Write the data below out again in full, exactly as shown.
--- Data extract Enclosed Below ---
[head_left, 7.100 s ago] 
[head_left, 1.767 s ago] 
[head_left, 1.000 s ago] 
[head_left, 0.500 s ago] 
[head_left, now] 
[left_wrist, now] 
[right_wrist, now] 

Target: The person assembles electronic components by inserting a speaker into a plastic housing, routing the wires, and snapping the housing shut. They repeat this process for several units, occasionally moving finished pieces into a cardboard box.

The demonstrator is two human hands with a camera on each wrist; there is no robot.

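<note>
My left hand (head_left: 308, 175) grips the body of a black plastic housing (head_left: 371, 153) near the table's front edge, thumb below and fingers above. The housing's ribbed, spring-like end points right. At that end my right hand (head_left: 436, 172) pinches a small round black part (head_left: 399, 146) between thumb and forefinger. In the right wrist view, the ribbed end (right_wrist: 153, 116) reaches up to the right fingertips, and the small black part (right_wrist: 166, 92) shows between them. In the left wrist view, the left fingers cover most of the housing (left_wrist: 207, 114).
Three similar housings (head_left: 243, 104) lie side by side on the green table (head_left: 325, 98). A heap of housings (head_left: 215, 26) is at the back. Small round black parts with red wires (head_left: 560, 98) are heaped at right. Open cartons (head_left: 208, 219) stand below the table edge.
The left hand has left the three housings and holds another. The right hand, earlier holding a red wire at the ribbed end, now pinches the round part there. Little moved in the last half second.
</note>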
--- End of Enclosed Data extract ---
**Written solution:**
[head_left, 7.100 s ago] 
[head_left, 1.767 s ago] 
[head_left, 1.000 s ago] 
[head_left, 0.500 s ago] 
[head_left, now] 
[left_wrist, now] 
[right_wrist, now] 

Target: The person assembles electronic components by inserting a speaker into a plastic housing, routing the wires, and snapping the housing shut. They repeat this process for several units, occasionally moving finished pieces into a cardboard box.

The demonstrator is two human hands with a camera on each wrist; there is no robot.

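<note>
My left hand (head_left: 308, 175) grips the body of a black plastic housing (head_left: 371, 153) near the table's front edge, thumb below and fingers above. The housing's ribbed, spring-like end points right. At that end my right hand (head_left: 436, 172) pinches a small round black part (head_left: 399, 146) between thumb and forefinger. In the right wrist view, the ribbed end (right_wrist: 153, 116) reaches up to the right fingertips, and the small black part (right_wrist: 166, 92) shows between them. In the left wrist view, the left fingers cover most of the housing (left_wrist: 207, 114).
Three similar housings (head_left: 243, 104) lie side by side on the green table (head_left: 325, 98). A heap of housings (head_left: 215, 26) is at the back. Small round black parts with red wires (head_left: 560, 98) are heaped at right. Open cartons (head_left: 208, 219) stand below the table edge.
The left hand has left the three housings and holds another. The right hand, earlier holding a red wire at the ribbed end, now pinches the round part there. Little moved in the last half second.
</note>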

An answer has been given, and the exercise is complete.